Action item:
Copy every line of the data in which the word "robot" occurs.

[Records from a data source]

************

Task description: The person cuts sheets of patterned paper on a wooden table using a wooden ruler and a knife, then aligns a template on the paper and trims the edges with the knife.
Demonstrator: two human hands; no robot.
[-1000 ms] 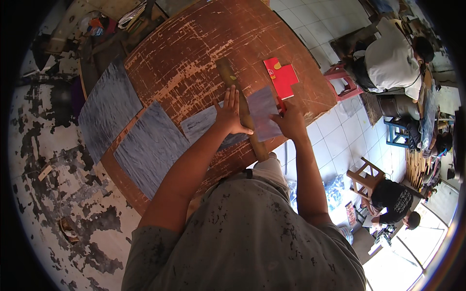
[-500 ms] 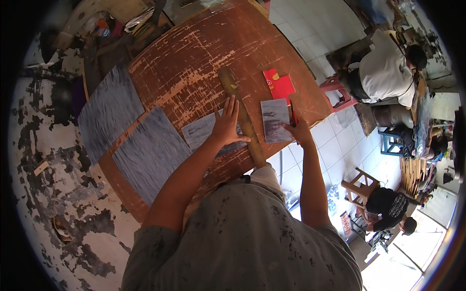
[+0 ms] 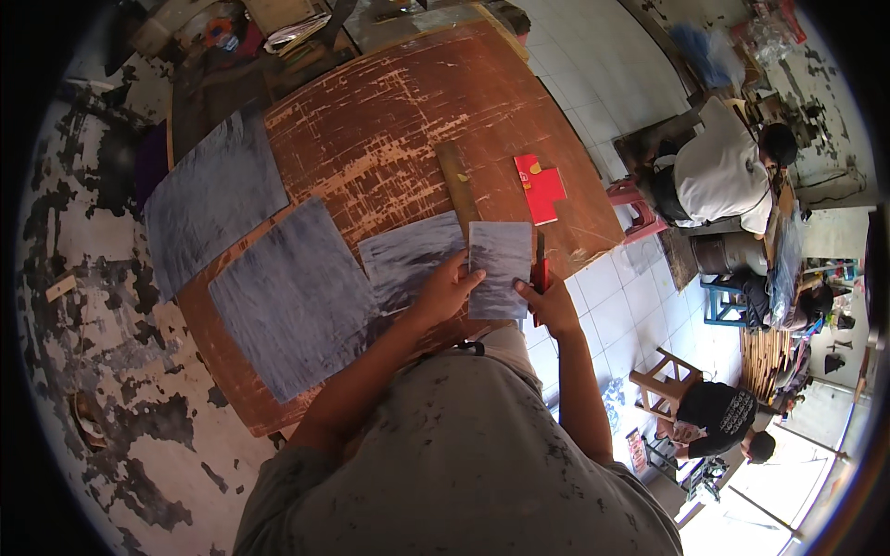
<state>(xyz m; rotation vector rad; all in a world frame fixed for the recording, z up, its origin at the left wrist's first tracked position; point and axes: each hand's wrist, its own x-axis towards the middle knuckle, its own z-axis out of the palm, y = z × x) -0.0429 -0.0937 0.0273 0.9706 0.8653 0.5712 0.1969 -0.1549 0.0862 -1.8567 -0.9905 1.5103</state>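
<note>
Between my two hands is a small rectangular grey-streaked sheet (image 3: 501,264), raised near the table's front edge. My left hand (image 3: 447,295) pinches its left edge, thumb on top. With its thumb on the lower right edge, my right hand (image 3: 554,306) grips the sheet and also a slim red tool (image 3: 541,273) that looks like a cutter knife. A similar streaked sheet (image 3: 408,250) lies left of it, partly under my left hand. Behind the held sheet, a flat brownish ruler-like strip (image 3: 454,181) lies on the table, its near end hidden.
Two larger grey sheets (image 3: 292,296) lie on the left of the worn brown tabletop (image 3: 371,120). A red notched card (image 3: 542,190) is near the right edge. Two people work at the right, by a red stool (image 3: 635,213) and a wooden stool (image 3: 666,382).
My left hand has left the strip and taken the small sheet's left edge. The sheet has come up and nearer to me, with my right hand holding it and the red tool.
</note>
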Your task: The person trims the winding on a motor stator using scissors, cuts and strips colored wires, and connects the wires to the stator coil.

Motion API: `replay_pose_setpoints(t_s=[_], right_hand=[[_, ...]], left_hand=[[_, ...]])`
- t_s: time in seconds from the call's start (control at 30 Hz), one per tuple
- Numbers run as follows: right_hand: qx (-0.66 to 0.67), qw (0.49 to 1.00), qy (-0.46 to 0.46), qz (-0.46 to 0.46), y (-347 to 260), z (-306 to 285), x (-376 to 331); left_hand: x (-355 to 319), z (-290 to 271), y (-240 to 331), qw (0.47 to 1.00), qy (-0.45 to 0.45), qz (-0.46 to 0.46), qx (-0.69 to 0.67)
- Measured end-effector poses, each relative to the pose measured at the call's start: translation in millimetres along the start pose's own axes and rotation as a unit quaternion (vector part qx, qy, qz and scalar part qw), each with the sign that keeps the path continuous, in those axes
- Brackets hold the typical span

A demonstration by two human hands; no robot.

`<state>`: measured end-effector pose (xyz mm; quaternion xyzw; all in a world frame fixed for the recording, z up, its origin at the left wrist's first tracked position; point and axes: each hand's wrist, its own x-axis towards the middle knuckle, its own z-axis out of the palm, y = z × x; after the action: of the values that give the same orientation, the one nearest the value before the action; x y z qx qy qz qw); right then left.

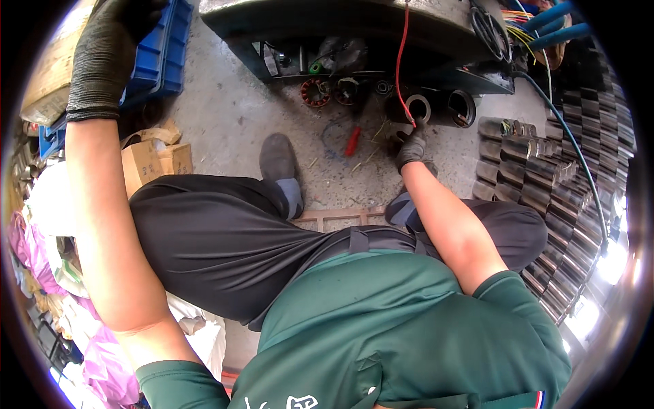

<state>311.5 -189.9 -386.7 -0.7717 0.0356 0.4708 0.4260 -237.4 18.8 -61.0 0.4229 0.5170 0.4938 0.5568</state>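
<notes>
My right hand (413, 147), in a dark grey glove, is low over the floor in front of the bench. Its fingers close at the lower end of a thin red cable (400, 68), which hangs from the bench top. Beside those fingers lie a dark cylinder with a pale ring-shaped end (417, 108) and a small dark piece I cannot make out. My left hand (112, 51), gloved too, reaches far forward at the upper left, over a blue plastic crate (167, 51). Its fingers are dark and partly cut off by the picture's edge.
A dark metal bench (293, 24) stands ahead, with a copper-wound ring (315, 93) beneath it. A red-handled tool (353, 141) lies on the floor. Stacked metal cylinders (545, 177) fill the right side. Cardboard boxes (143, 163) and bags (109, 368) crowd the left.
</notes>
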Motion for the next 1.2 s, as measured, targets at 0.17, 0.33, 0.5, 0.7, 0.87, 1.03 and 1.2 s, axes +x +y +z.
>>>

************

Answer space:
Demonstrator: two human hands; no robot.
A demonstration by two human hands; no robot.

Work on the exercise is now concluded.